- [Exercise requirements]
Set every record down again exactly. Do not carry over the pictures.

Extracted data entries
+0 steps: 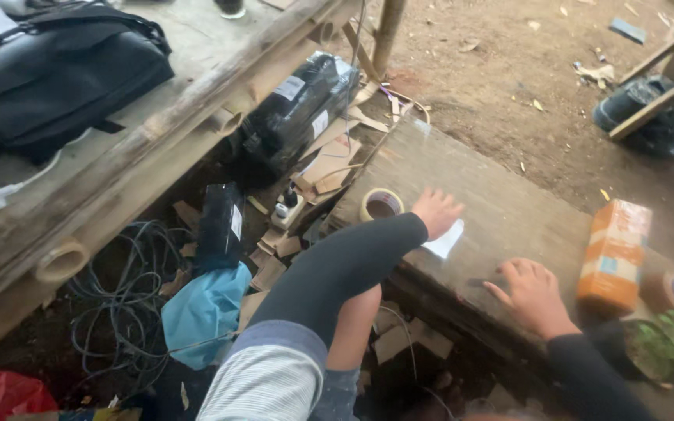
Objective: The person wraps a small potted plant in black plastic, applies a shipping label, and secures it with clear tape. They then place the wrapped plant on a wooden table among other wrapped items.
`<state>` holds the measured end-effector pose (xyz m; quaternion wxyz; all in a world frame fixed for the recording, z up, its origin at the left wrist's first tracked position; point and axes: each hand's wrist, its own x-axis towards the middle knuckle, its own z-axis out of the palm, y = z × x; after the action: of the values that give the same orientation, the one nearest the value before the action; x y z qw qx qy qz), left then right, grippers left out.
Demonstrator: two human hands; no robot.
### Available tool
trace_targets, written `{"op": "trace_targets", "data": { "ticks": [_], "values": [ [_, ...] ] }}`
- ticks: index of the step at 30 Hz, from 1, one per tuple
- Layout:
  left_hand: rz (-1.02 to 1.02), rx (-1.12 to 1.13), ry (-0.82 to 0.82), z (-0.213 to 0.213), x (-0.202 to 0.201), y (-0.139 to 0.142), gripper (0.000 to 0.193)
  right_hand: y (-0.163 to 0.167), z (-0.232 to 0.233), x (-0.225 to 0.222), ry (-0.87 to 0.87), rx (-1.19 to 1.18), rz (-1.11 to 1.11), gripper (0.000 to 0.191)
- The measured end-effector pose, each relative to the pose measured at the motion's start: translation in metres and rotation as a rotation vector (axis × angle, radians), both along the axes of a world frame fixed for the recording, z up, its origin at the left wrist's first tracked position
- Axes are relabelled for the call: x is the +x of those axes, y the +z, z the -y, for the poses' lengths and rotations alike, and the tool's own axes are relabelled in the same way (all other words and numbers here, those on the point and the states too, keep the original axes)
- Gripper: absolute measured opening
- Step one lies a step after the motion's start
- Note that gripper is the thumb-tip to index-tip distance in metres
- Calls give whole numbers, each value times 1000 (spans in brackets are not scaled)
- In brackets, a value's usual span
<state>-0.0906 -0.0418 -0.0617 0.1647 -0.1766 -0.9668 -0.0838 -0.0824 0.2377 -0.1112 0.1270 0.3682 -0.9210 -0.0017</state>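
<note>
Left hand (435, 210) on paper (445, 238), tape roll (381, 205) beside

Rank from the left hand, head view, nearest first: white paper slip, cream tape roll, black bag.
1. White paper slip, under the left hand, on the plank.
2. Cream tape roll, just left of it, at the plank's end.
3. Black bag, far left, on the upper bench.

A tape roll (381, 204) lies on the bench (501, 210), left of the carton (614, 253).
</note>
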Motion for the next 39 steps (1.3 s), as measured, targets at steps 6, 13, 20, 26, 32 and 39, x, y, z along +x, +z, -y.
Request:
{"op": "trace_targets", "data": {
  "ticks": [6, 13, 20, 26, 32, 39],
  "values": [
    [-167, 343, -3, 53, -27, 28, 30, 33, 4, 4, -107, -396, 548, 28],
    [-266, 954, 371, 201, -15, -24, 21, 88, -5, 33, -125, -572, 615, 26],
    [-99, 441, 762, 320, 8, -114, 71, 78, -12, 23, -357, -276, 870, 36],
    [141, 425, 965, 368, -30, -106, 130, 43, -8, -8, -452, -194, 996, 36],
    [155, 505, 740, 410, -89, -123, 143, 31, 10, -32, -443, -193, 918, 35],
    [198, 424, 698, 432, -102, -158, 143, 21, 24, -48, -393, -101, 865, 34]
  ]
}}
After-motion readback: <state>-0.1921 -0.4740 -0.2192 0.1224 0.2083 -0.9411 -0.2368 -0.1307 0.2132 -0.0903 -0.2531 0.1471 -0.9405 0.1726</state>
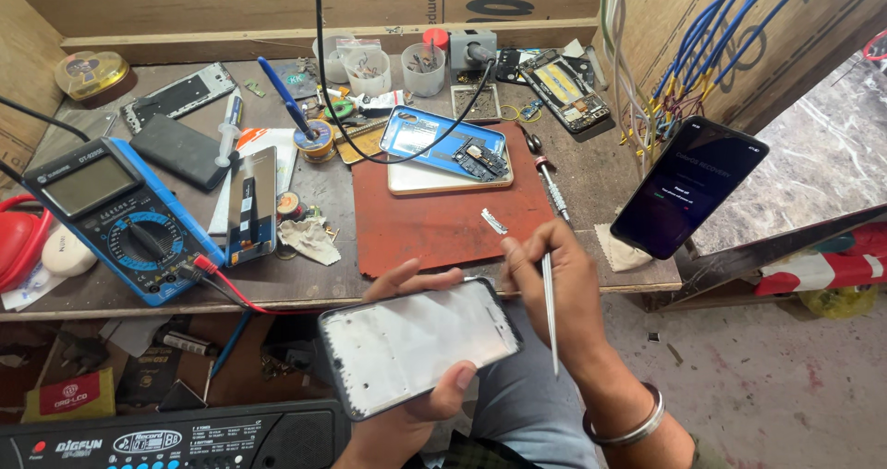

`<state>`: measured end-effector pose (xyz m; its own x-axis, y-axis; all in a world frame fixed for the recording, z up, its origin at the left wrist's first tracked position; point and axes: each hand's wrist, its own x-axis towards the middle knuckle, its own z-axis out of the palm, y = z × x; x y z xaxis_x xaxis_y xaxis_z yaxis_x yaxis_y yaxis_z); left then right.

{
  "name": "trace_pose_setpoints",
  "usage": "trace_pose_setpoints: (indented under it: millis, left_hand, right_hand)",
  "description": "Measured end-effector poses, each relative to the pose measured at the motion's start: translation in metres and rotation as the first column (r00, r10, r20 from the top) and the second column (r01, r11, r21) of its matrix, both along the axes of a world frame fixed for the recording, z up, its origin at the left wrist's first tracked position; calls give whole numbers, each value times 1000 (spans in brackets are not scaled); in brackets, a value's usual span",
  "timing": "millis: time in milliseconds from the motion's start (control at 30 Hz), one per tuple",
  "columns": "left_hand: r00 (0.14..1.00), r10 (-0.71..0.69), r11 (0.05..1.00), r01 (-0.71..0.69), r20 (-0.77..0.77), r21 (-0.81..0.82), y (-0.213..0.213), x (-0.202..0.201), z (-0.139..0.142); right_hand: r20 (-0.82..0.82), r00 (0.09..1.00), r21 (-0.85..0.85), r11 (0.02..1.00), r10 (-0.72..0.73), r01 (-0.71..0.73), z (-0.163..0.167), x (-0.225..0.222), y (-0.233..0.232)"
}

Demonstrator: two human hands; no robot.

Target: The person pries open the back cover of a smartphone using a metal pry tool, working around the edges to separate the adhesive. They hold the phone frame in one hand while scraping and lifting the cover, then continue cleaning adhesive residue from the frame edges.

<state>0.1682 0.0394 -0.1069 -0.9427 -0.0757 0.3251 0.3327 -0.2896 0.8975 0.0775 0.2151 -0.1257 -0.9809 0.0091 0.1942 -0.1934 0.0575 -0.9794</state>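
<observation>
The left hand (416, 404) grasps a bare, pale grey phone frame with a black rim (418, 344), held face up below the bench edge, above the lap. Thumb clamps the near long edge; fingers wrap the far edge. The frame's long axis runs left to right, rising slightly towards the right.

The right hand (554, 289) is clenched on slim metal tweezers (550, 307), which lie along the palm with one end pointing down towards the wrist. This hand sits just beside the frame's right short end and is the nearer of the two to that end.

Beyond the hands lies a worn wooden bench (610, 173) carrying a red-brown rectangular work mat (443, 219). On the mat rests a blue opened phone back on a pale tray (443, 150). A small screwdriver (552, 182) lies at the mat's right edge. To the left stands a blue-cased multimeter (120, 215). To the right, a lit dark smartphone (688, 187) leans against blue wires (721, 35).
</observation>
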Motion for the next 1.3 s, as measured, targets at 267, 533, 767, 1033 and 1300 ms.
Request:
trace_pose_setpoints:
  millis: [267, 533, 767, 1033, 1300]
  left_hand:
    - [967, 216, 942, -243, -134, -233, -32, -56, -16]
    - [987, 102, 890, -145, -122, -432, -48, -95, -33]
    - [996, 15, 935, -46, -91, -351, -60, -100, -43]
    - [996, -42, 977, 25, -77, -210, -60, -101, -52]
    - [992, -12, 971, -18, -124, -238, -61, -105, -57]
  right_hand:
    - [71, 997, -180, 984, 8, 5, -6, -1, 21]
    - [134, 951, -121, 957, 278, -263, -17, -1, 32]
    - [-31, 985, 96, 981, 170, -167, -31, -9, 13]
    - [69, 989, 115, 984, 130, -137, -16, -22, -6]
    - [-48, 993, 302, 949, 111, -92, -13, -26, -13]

- [Solution for this problem]
+0 steps: 
Objective: The person wraps a small potted plant in black plastic, applies a shipping label, and secures it with clear tape. They then place the wrapped plant on a wooden table among other wrapped items.
`<state>` holds the measured end-effector pose (xyz m; quaternion wxyz; all in a world frame fixed for the recording, z up, its origin at the left wrist's first tracked position; point and axes: each hand's wrist, its own x-axis towards the middle knuckle, its own z-axis out of the palm, y = z × x; after the action: of the values that give the same orientation, the one nearest the value before the action; x y z qw qx qy qz), left then right, grippers left out.
Demonstrator: two human hands; no robot.
### Available tool
trace_targets, written `{"op": "trace_targets", "data": { "ticks": [_], "values": [ [_, ...] ] }}`
- ticks: index of the step at 30 Hz, from 1, one per tuple
- Layout:
  left_hand: rz (-1.02 to 1.02), rx (-1.12 to 1.13), ry (-0.82 to 0.82), z (-0.213 to 0.213), x (-0.202 to 0.201), y (-0.139 to 0.142), gripper (0.000 to 0.193)
  right_hand: y (-0.163 to 0.167), z (-0.232 to 0.233), x (-0.225 to 0.222), ry (-0.87 to 0.87), rx (-1.19 to 1.18), rz (-1.11 to 1.11), gripper (0.000 to 0.191)
- The measured end-effector pose, each relative to the pose measured at the motion's start: translation in metres and rotation as a rotation vector (axis × angle, radians), both along the axes of a world frame fixed for the recording, z up, its origin at the left wrist's first tracked position
- Axes are relabelled for the call: x is the +x of those axes, y the +z, z the -y, for the poses' lengths and rotations alike, and the tool's own axes are relabelled in the same way (all other words and numbers here, those on the point and the states too, keep the original axes)
- Gripper: absolute measured opening
- Step one lies a step after the motion's start
- Note that gripper is the thumb-tip to index-tip distance in metres
- Calls give whole numbers, each value times 1000 (spans in brackets are not scaled)
- In brackets, a value's usual span
<state>-0.0906 -0.0418 -0.0617 0.1647 -0.1766 -0.9668 -0.0838 -0.0824 0.2377 -0.1112 0.1270 0.3682 -0.9210 -0.0017</state>
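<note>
Left hand (435, 210) on paper (445, 238), tape roll (381, 205) beside

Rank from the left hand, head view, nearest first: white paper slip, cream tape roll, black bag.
1. White paper slip, under the left hand, on the plank.
2. Cream tape roll, just left of it, at the plank's end.
3. Black bag, far left, on the upper bench.

A tape roll (381, 204) lies on the bench (501, 210), left of the carton (614, 253).
</note>
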Motion for the next 39 steps (1.3 s), as measured, targets at steps 6, 13, 20, 26, 32 and 39, x, y, z along +x, +z, -y.
Request:
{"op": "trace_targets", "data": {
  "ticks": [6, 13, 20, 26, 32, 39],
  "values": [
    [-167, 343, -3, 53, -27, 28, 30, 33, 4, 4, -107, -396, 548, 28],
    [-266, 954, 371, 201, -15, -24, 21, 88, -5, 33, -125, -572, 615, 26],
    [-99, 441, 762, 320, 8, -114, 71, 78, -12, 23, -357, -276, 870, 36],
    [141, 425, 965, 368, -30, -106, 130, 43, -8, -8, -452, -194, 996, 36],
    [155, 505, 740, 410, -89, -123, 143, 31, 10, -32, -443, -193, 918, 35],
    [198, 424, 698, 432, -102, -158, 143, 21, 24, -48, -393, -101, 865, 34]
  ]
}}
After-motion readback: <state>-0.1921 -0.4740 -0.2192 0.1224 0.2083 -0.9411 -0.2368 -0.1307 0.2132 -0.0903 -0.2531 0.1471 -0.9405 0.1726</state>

`<state>`: measured end-effector pose (xyz m; its own x-axis, y-axis; all in a world frame fixed for the recording, z up, its origin at the left wrist's first tracked position; point and axes: each hand's wrist, its own x-axis towards the middle knuckle, its own z-axis out of the palm, y = z × x; x y z xaxis_x xaxis_y xaxis_z yaxis_x yaxis_y yaxis_z); left then right.

{
  "name": "trace_pose_setpoints",
  "usage": "trace_pose_setpoints: (indented under it: millis, left_hand, right_hand)",
  "description": "Measured end-effector poses, each relative to the pose measured at the motion's start: translation in metres and rotation as the first column (r00, r10, r20 from the top) and the second column (r01, r11, r21) of its matrix, both along the axes of a world frame fixed for the recording, z up, its origin at the left wrist's first tracked position; calls give whole numbers, each value times 1000 (spans in brackets are not scaled); in brackets, a value's usual span",
  "timing": "millis: time in milliseconds from the motion's start (control at 30 Hz), one per tuple",
  "columns": "left_hand: r00 (0.14..1.00), r10 (-0.71..0.69), r11 (0.05..1.00), r01 (-0.71..0.69), r20 (-0.77..0.77), r21 (-0.81..0.82), y (-0.213..0.213), x (-0.202..0.201), z (-0.139..0.142); right_hand: r20 (-0.82..0.82), r00 (0.09..1.00), r21 (-0.85..0.85), r11 (0.02..1.00), r10 (-0.72..0.73), r01 (-0.71..0.73), z (-0.163..0.167), x (-0.225..0.222), y (-0.233..0.232)"
}

Demonstrator: two human hands; no robot.

Target: The person pries open the back cover of a smartphone using a metal pry tool, working around the edges to separate the adhesive. They hold the phone frame in one hand while scraping and lifting the cover, then continue cleaning adhesive residue from the frame edges.

<state>0.1682 0.0394 -0.1069 -0.9427 -0.0757 0.3251 0.3327 -0.2896 0.8975 0.0775 0.2151 -0.1257 -0.9809 0.0091 0.1942 -0.1934 0.0575 -0.9794</state>
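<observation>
The left hand (416, 404) grasps a bare, pale grey phone frame with a black rim (418, 344), held face up below the bench edge, above the lap. Thumb clamps the near long edge; fingers wrap the far edge. The frame's long axis runs left to right, rising slightly towards the right.

The right hand (554, 289) is clenched on slim metal tweezers (550, 307), which lie along the palm with one end pointing down towards the wrist. This hand sits just beside the frame's right short end and is the nearer of the two to that end.

Beyond the hands lies a worn wooden bench (610, 173) carrying a red-brown rectangular work mat (443, 219). On the mat rests a blue opened phone back on a pale tray (443, 150). A small screwdriver (552, 182) lies at the mat's right edge. To the left stands a blue-cased multimeter (120, 215). To the right, a lit dark smartphone (688, 187) leans against blue wires (721, 35).
</observation>
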Motion for the next 1.3 s, as measured, targets at 267, 533, 767, 1033 and 1300 ms.
Request:
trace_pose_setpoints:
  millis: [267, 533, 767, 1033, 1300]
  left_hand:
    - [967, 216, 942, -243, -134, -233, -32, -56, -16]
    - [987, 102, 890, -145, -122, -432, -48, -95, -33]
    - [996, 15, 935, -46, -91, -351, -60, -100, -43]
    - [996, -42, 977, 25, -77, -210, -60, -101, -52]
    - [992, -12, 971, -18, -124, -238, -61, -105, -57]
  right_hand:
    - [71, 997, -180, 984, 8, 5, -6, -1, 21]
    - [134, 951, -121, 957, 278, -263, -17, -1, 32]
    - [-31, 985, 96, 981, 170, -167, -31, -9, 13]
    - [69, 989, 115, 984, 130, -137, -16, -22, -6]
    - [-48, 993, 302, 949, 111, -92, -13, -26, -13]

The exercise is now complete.